Actually, the *first* form is exactly what I would expect, not the second.
I would expect a text node to be created for each occurrence of
text, whitespace included.

>and currently libxml generates
>
>doc
> |
> -> root
> |
> -> x
>
>There is no clean way to know whether such a white space is significant
>a priori, and I'm afraid that in the current for it would break most of the
>apps around using libxml.
>
>Without a DTD telling me what is the content type of the element root
>I cannot assume it's just (x)* and not (CDATA | x), hence wether
>I can safely assume that this can be ignored
>
>Check the related section at:
> http://xml.com/axml/target.html#sec-white-space
>
>and especially the couple of comments put by Tim Bray under the (T)
>links.

What I see there is this comment:

An XML processor must always pass all characters in a document that
are not markup through to the application.

And the annotation (http://xml.com/axml/notes/AllWSAlways.html) notes this:

------
XML's White Space Policy

XML has an incredibly simple rule about how to handle white space,
that is contained in this one sentence: "If it ain't markup, it's
data."
Under no circumstances will an XML processor discard some white space
because, in the processor's opinion, it is not "significant".
------

and this, which seems especially pertinent to the discussion:

------
This behavior is going to cause some surprises and problems for XML
users and programmers, because we've come to expect (as a result of
working with SGML and HTML) "insignificant" white space to
auto-magically vanish.
------

>No single heuristic will work. And I'm using such an heuristic in libxml
>and changing it will probably kill a lot of applications using libxml,
>I tried with gnumeric it didn't liked :-(. PHP might break seriously too

Actually, I noticed it because in an application I'm doing the PHP4
version was acting very strange compared to the Perl version. Turned
out that the difference was libxml's tossing of whitespace.

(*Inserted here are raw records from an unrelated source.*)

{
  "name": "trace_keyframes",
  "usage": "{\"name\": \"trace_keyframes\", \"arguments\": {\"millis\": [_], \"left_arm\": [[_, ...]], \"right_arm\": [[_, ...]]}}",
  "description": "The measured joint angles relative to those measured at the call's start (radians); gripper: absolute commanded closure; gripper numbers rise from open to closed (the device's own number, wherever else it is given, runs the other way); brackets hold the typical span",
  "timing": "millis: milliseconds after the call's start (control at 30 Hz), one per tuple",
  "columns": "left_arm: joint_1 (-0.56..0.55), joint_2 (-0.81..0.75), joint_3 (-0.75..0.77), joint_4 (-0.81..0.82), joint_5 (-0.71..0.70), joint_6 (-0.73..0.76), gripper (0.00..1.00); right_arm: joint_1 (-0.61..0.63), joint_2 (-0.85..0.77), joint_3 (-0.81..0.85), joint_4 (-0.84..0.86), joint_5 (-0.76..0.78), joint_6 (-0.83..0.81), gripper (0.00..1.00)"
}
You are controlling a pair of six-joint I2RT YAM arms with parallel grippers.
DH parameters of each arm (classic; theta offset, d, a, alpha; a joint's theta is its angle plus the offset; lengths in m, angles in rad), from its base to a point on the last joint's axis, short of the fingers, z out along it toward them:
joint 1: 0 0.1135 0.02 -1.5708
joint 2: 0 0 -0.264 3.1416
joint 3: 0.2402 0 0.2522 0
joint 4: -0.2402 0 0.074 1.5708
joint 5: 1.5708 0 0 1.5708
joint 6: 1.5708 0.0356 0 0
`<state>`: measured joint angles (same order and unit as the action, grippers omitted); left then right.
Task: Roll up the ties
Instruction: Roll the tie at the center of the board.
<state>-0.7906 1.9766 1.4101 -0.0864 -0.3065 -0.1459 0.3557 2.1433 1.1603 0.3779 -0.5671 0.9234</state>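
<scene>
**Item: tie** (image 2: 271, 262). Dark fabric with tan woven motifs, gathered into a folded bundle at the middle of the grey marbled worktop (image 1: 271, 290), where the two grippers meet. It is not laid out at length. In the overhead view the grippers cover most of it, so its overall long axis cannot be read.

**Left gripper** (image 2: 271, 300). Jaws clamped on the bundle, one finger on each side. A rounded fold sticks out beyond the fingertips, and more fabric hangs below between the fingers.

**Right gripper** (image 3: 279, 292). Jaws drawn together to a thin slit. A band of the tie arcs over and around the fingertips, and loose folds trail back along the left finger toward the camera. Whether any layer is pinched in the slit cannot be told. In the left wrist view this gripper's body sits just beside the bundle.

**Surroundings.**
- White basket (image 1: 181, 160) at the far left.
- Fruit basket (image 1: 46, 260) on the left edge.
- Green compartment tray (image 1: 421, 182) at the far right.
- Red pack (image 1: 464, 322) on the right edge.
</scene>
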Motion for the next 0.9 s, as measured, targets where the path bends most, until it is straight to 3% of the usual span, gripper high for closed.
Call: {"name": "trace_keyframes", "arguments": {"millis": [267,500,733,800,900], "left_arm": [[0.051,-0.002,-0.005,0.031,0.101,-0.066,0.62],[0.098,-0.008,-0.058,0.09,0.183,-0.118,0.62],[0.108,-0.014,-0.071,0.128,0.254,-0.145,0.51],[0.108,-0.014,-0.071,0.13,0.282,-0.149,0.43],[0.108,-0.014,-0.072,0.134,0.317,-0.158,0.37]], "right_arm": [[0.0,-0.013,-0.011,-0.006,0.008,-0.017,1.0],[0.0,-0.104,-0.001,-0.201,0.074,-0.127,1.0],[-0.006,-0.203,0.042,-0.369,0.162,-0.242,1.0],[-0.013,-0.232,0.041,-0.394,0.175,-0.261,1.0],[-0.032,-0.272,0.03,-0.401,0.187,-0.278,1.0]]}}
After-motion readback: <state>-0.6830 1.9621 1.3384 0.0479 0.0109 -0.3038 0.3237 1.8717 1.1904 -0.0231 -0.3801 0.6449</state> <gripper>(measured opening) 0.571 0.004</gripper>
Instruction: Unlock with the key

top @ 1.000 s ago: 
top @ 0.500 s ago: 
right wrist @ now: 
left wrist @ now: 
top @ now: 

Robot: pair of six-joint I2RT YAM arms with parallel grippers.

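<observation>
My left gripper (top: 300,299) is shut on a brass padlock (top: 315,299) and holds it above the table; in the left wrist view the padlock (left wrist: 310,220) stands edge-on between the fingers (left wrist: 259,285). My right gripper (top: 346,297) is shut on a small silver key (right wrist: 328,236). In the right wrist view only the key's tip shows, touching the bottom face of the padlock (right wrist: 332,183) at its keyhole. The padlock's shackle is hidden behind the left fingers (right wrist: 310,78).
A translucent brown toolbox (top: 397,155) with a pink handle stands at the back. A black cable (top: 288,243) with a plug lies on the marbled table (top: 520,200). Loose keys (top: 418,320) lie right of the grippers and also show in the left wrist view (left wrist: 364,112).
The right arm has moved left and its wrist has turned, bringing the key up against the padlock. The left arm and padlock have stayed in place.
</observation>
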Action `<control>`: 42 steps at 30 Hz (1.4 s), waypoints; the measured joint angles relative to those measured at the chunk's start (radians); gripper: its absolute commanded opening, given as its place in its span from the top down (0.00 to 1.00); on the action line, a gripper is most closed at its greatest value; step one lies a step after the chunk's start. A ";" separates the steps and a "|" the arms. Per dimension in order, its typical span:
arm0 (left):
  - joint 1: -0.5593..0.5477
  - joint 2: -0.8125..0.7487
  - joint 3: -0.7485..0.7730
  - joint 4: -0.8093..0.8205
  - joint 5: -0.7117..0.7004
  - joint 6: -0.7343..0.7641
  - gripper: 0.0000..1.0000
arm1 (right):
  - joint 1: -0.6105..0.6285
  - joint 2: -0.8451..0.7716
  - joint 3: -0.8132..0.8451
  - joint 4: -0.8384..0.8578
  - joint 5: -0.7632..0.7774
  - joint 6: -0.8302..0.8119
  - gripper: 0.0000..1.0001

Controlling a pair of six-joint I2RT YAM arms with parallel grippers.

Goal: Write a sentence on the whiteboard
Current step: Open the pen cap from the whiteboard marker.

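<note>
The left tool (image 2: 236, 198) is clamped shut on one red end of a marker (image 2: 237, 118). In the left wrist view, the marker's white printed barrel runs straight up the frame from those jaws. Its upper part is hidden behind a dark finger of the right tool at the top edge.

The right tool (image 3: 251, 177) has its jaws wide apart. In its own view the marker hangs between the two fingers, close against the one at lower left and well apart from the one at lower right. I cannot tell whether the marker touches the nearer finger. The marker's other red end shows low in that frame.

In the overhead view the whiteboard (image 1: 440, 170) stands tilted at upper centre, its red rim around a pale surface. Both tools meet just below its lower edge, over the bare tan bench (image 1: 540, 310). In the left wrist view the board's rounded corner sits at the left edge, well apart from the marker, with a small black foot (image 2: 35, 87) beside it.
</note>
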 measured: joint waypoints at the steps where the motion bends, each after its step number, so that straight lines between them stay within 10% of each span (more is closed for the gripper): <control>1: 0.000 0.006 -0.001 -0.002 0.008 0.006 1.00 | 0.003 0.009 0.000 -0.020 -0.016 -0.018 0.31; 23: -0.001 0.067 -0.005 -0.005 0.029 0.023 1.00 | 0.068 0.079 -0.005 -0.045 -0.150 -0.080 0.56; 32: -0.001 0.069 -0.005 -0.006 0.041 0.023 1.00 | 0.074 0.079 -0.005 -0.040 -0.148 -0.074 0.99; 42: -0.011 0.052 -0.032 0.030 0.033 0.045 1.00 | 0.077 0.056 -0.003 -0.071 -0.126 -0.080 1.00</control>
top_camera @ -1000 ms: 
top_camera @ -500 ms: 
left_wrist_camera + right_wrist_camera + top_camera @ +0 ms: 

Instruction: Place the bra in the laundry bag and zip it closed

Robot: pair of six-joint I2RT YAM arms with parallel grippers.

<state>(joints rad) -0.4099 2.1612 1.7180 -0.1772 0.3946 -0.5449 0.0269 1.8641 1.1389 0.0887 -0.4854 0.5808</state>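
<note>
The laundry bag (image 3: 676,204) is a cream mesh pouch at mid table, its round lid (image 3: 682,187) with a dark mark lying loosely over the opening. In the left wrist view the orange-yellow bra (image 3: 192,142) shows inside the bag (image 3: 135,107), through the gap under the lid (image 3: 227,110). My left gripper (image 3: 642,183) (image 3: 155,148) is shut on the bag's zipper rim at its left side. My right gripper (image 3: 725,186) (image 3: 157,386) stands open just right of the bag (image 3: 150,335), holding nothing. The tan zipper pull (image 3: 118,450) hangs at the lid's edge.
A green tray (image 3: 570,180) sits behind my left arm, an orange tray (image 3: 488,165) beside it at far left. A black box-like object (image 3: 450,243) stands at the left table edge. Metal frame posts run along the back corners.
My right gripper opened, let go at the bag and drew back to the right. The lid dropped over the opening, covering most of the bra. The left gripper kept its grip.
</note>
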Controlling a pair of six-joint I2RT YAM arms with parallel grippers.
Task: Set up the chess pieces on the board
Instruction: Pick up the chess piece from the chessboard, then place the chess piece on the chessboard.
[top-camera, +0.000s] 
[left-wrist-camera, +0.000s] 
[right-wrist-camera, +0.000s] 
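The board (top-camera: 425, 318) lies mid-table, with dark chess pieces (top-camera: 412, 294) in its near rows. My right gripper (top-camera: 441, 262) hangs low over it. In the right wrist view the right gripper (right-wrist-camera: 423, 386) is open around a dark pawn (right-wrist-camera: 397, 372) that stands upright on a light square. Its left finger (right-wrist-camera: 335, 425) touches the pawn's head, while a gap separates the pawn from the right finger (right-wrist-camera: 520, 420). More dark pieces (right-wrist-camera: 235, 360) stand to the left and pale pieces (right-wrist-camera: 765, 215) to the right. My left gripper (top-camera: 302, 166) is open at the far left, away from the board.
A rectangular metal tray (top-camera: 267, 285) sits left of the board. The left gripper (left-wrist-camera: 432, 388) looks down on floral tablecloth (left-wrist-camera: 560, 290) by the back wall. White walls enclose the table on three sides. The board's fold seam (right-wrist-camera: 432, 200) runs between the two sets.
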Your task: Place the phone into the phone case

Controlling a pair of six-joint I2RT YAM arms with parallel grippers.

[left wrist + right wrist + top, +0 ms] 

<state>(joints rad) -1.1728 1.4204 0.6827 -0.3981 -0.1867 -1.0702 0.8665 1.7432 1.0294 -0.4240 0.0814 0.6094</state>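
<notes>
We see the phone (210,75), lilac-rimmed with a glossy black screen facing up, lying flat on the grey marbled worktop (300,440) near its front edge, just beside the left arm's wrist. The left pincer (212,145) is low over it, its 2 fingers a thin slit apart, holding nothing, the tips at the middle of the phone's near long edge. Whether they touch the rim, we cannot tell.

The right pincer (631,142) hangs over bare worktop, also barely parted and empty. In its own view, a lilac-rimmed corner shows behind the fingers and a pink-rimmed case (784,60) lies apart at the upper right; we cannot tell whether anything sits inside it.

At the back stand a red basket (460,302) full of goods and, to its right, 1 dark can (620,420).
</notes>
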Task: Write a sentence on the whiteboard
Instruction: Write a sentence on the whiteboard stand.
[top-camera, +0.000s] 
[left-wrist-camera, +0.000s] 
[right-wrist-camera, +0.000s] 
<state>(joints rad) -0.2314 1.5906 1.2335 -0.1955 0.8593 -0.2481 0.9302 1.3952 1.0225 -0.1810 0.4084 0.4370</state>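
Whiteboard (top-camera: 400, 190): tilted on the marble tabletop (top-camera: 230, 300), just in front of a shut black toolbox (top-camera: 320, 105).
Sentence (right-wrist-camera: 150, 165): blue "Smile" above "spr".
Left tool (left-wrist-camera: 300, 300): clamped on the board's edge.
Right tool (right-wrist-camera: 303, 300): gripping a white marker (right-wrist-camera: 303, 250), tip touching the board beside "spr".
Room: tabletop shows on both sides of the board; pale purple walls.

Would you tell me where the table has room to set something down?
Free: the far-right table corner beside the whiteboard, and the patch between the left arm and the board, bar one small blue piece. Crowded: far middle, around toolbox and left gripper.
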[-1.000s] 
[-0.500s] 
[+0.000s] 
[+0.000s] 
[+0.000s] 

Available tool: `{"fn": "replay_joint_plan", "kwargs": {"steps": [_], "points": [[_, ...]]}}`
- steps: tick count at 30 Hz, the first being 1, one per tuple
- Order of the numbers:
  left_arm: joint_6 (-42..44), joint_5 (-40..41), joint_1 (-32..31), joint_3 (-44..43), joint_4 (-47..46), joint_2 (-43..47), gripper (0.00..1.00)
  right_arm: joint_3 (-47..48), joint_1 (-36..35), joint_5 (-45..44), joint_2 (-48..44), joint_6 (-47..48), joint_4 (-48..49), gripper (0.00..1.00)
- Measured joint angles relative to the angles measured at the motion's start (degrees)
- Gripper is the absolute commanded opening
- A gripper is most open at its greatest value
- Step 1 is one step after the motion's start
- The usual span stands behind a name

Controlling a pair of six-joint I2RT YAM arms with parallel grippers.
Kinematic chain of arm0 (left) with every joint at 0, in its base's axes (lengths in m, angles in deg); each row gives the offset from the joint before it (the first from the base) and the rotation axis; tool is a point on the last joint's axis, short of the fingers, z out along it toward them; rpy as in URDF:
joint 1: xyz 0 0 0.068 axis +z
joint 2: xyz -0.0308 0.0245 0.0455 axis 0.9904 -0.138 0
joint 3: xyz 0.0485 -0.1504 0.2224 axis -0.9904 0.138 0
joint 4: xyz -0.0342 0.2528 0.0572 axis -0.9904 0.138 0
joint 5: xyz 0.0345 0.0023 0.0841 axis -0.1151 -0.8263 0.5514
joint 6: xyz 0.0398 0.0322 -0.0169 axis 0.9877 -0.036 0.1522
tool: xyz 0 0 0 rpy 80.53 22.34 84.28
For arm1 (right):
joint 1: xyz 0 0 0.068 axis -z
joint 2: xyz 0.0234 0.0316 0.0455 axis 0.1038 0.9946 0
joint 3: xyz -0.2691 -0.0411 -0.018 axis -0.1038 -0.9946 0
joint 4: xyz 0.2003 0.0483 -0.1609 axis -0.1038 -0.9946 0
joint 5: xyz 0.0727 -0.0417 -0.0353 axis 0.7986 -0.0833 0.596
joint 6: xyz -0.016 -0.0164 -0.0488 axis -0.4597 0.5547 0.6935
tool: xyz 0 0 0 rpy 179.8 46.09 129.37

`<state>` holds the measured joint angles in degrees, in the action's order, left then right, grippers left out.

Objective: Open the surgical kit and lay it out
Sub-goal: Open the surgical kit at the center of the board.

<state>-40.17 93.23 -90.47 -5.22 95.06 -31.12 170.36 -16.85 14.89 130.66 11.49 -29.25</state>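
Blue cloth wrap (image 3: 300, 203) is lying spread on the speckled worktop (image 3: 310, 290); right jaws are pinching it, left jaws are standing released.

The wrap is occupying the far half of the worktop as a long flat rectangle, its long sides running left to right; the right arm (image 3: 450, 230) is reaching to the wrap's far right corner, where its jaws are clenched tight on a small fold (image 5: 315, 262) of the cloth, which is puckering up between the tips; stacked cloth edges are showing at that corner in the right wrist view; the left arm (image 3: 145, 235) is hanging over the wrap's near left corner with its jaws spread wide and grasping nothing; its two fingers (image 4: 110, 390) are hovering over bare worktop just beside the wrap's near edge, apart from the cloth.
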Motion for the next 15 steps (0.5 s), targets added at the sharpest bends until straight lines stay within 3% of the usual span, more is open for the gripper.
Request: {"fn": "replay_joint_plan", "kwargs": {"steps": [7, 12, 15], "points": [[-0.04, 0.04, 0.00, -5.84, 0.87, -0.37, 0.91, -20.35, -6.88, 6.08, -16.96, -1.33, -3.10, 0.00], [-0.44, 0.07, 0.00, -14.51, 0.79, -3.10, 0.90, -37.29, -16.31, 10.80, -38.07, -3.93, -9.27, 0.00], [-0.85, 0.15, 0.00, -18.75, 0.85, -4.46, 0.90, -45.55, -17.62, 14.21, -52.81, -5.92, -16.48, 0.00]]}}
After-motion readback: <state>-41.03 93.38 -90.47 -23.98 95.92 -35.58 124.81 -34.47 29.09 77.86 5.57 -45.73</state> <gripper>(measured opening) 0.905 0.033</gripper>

The Perl parsers I'm used to dealing with return text no matter where
it occurs. The DOM parser constructs text nodes for all text.

>
>The only ways I can think about this is the following:
> 1/ provide a flag in the parser context to change the
> behaviour to pass all white spaces (if we are not validating)
> 2/ switch the parser to pass all white spaces to SAX,
> but in the DOM generation callback, remove all text
> nodes containing only empty spaces
>
> 1/ allow to preserve compatibility with all the existing set of
>libxml applications and allow a "purist" mode if needed
> 2/ is more pure but will break most SAX based libxml apps
> like libglade I'm afraid, and creating nodes to remove them later
> sounds unclean ...
>
> Conclusion, I'm puzzled, it's a really hard issue, and I'm afraid
>of breaking a number of apps. On the other hand I *really* want to
>be as conformant as possible. I delayed libxml-1.8.7 until I find
>a decent solution.
>
> Feedback on this issue from libxml users would really be appreciated,
>
>Daniel

I certainly wouldn't advise breaking existing applications, although I
think one could argue that they never should have been written to expect
the current behavior. In any event, I have to admit I was surprised
athaving parts of my documents thrown away. :-) For me, this was
important, because
for the documents in question, I'm using them as formatting templates
specifying how to generate HTML output:

- Read data XML record and construct DOM tree
- Read formatting XML specification and construct DOM tree
- Traverse the formatting tree, generating output and substituting
   in data values from the data tree as we go.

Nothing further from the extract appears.